During the development of pegmatite-hydrothermal process in high-alkaline environment, a change of parageneses is being controlled by the downward trend of a mineral framework density [71]. For example, lovdarite with the highest alkali content and porous zeolite-like crystal structure has been crystallized in ultraagpaitic environment in the late hydrothermal stage of the “Yubileinaya” pegmatite formation.
Gradual decreasing alkalinity during the pegmatite formation leads to densification of framework and polymerization of beryllium tetrahedrons in the crystal structures of sequently crystallizing minerals.
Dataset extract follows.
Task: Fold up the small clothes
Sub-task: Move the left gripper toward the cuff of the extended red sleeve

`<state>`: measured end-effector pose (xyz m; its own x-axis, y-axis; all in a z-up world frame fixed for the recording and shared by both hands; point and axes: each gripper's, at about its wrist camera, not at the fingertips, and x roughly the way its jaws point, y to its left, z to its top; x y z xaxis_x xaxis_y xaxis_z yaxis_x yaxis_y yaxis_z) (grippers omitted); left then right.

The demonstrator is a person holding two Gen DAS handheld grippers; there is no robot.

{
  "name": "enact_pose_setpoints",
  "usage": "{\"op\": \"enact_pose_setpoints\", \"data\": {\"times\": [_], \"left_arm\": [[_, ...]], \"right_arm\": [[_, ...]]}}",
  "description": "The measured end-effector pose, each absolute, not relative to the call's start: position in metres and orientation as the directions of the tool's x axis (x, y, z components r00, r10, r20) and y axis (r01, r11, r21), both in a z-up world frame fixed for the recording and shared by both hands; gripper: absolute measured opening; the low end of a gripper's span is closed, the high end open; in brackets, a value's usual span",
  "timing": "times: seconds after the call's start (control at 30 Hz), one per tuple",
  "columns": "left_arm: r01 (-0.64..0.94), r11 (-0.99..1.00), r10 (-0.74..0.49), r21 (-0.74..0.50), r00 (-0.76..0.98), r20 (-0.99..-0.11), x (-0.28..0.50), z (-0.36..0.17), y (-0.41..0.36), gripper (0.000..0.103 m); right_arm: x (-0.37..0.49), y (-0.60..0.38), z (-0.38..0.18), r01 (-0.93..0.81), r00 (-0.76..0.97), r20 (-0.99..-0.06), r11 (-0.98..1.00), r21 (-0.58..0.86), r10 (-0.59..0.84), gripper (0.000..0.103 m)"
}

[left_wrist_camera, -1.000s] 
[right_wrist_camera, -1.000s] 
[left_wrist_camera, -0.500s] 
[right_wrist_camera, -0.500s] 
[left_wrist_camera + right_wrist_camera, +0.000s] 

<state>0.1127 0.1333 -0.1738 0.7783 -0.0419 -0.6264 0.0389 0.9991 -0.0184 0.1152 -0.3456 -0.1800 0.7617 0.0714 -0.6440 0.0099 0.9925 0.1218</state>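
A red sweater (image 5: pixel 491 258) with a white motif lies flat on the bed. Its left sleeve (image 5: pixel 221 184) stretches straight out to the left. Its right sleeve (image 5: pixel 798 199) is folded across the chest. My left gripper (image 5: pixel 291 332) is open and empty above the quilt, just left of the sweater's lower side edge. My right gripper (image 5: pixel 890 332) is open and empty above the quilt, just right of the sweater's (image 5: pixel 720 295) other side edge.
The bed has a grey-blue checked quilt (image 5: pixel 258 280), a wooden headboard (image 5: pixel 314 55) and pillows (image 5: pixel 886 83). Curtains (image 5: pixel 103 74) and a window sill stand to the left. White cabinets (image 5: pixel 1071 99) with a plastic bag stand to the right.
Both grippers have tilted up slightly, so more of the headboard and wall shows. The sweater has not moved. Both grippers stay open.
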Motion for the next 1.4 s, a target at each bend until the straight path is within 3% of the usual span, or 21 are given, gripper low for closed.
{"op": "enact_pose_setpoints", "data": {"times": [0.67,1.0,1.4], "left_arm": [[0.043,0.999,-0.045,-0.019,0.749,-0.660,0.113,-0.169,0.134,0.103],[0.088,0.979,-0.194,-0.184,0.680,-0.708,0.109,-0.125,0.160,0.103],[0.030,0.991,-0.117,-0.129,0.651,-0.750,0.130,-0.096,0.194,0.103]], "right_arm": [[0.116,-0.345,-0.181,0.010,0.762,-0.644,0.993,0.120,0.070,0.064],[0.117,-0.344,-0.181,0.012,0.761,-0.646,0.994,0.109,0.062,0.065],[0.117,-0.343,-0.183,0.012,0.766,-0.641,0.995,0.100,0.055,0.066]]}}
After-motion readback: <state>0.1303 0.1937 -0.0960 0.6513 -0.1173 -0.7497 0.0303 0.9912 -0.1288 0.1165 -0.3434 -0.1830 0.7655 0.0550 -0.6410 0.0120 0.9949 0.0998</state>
On this reason, leifite (Na2O content of about 13 wt %) or epididymite (Na2O content of about 12 wt %) were crystallized after chkalovite (Na2O content of about 29–30 wt %). A sharp decline in alkalinity at the late stage of the hydrothermal process leads to polymerization of beryllium tetrahedrons and Be shifting to the cationic part of a crystal structure. As a result such minerals as sphaerobertrandite, beryllite and moraesite have been formed in many Lovozero pegmatites (i.e., in “Natrolite Stock” pegmatite).
In case of peralkaline granite pegmatite in the Keivy province, calcium, yttrium and lanthanides, become to be involved in beryllium mineral formation. So, gadolinite subgroup minerals are common in peralkaline granite pegmatites, amazonite pegmatites and peralkaline granite veins, especially in exocontact zones of the granite massifs. Conversely, in the Khibiny massif, the minerals of gadolinite subgroup can only be found in pegmatites that cut the mafic rock xenoliths, which is similar in broad sense to crystallization environment of Keivy granites. For the similar reason, chrysoberyl can be found in contact zones of high-Al hornfels with host alkaline rocks.
The unique properties of a number of Be minerals have the potential use in material science. For example, intensive fluorescence and piezoelectric effect in meliphanite allow using it in different fields of ferroelectrics. Leifite and eirikite crystal structures are able to trap the significant amount of large alkali cations, cesium and rubidium. Lovdarite is a unique berylosilicate with zeolite structure.

Author Contributions

Conceptualization, L.M.L.; Writing—Original Draft Preparation, L.M.L., E.A.S., D.R.Z.; Writing—Review & Editing, L.M.L., E.A.S.; Visualization, L.M.L., G.Y.I.

Funding

This research was funded by the Russian Foundation for Basic Research (grant No. 16-05-00427) and Russian Government (grants Nos. 0226-2019-0051, 0226-2019-0053).

Acknowledgments

We are grateful to A. Chernyavsky, P. Goryainov, N. Frishman, N. Zhikhareva and V. Yakovenchuk for permission to use photos of minerals from their collections.

Conflicts of Interest

The authors declare no conflict of interest.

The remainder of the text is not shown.